"""

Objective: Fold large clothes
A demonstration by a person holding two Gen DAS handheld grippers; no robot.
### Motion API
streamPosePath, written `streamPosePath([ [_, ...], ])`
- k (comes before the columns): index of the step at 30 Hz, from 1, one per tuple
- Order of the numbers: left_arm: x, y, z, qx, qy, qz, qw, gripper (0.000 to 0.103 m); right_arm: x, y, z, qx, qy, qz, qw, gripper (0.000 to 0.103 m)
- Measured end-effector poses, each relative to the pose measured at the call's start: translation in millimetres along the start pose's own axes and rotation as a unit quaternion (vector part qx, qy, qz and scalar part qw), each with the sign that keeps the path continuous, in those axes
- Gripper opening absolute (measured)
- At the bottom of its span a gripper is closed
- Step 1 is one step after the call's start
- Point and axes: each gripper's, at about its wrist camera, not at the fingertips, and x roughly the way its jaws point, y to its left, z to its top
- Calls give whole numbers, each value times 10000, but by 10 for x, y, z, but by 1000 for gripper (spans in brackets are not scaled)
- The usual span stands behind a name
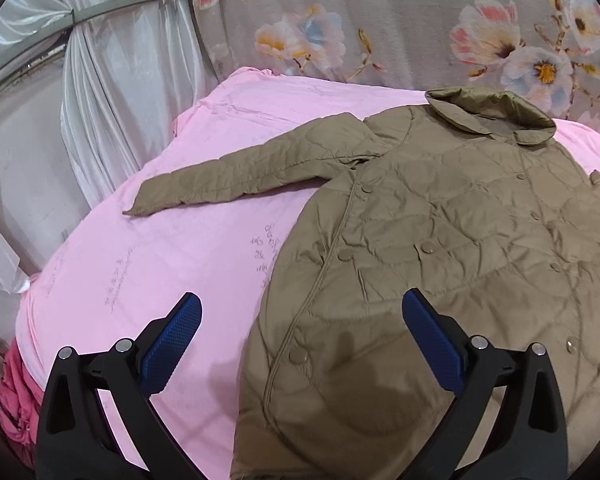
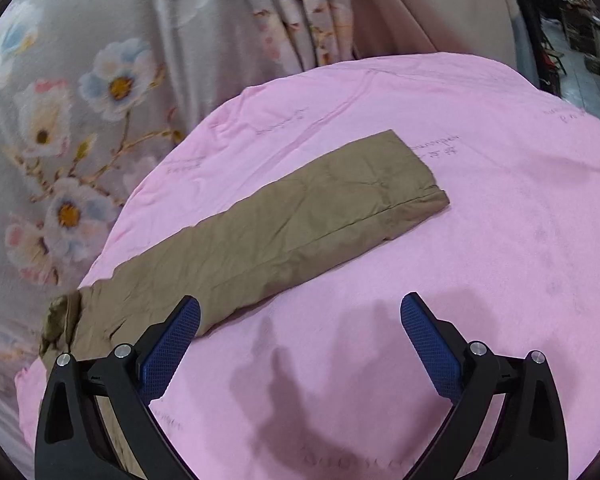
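A khaki quilted coat (image 1: pixel 440 248) lies spread flat, front up and buttoned, on a pink sheet (image 1: pixel 160 264). Its collar (image 1: pixel 496 114) points to the far side. One sleeve (image 1: pixel 244 176) stretches out to the left. My left gripper (image 1: pixel 302 312) hovers open above the coat's lower left edge, holding nothing. In the right wrist view the other sleeve (image 2: pixel 284 232) lies straight across the pink sheet (image 2: pixel 480 240), cuff (image 2: pixel 420 184) at the far right. My right gripper (image 2: pixel 300 312) is open and empty just this side of the sleeve, its left finger (image 2: pixel 172 348) over the sleeve's near edge.
A grey floral curtain (image 1: pixel 380 28) hangs behind the bed. White drapes (image 1: pixel 112 80) stand at the left. Dark pink cloth (image 1: pixel 16 396) bunches below the sheet's left edge. A cluttered room (image 2: pixel 572 40) shows past the far right.
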Motion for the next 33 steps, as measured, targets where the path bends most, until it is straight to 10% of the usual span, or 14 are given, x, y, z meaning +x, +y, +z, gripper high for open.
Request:
streamPosePath([
  [8,420,-133,16,-18,334,-28,9994,98,349,-235,258,883,-289,-48,9957,96],
  [13,614,-176,-97,1,481,-4,9988,98,516,-80,378,751,-462,-186,9959,13],
  [19,661,-194,-176,-66,334,-6,9994,98,144,967,311,-248,-967,823,9916,8],
  [27,689,-171,-196,-184,368,-145,9990,98,-221,3115,-900,-2559,-259,2910,9215,7],
  [33,713,-135,-199,-287,404,-272,9984,98,156,3948,-2190,-3465,1046,3333,8706,13],
])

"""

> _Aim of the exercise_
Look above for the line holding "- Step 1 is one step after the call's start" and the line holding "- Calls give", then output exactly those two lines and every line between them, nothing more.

> _Answer to the exercise_
- Step 1 is one step after the call's start
- Point and axes: each gripper's, at about its wrist camera, not at the fingertips, and x roughly the way its jaws point, y to its left, z to its top
- Calls give whole numbers, each value times 10000, but by 10 for x, y, z, but by 1000 for gripper (spans in brackets are not scaled)

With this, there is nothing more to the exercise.